This document has been reviewed as part of the transport area review team's
ongoing effort to review key IETF documents. These comments were written
primarily for the transport area directors, but are copied to the document's
authors and WG to allow them to address any issues raised and also to the IETF
discussion list for information.

When done at the time of IETF Last Call, the authors should consider this
review as part of the last-call comments they receive. Please always CC
tsv-art@ietf.org if you reply to or forward this review.

I didn't find any particual issues related to transport protocols. However, this document made me wonder about number of things hence I am not sure I understood the context and requirements properly. With better understanding my view on transport protocol issues might change.

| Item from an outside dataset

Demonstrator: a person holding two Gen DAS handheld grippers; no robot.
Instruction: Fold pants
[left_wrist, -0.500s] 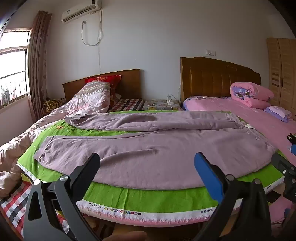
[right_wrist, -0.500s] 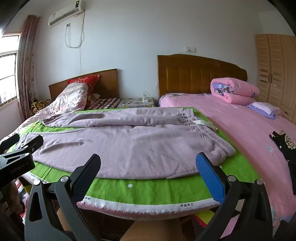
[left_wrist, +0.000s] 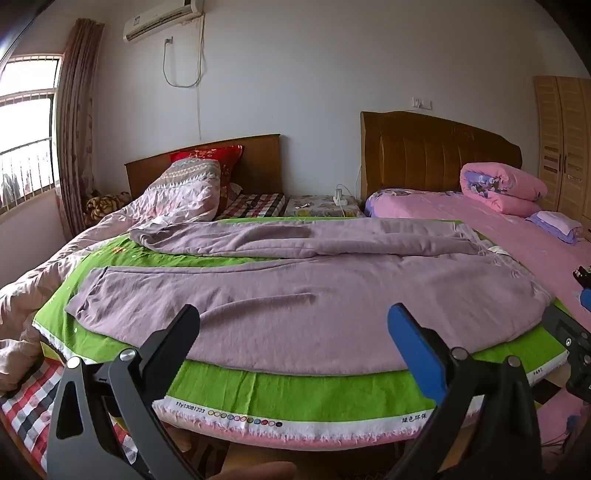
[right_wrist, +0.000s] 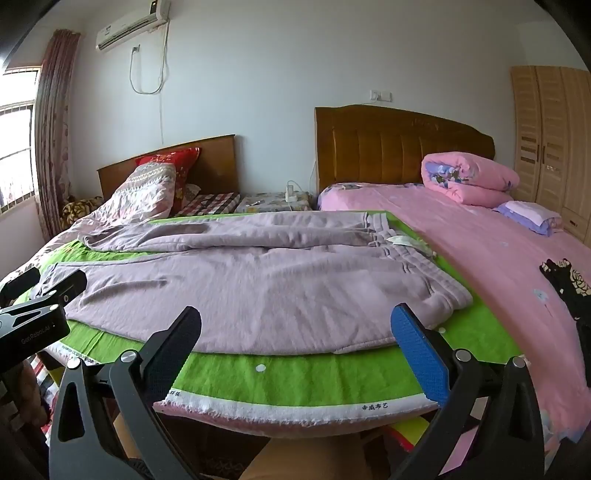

As I had to read and understand this document. I encountered lots of issues which I noted below. I believe addressing those would make this document more understandbale. Form that point of view I don't think this document is ready to be published.

By reading this document it seems CATS is trying to solve issues from application layer to routing layer. However, it didn't give comprehensive hints where it should converge. Lots of times it describes an application requirement and tries to justify network responsibilities, which confuses me a number of times. It does not provide a clear description about ingestion points at the network and assumes the CATS service providers have full control of the service instance deployment.   
# Introduction    

     It says        

              Offloading compute intensive processing to the user devices is not acceptable, since it would place pressure on local resources such as the battery and incur some data privacy issues if the needed data for computation is not provided locally.    

     Is that even an option for CATS or other network resources deployments? If not, then why is it mentioned here?         
        
     What is an "edge site"? What is the "edge of a network"? I haven't found any definition or description of those in this document to fully understand the meaning in the context.

     The introduction gives an impression that CATS is only for edge computing. Is that the intention?

# Definition of terms

      It is not very clear to me about the difference between "Network edge" and "provider network" that is mentioned in the CATS framework draft. What are the differences? and why is "Network edge" defined here and not used in the rest of the document? 
    
      What kind of service identity are we talking about? Is this service identity that can be obtained by a TLS client? or an ALTO endpoint Identifier? or something else?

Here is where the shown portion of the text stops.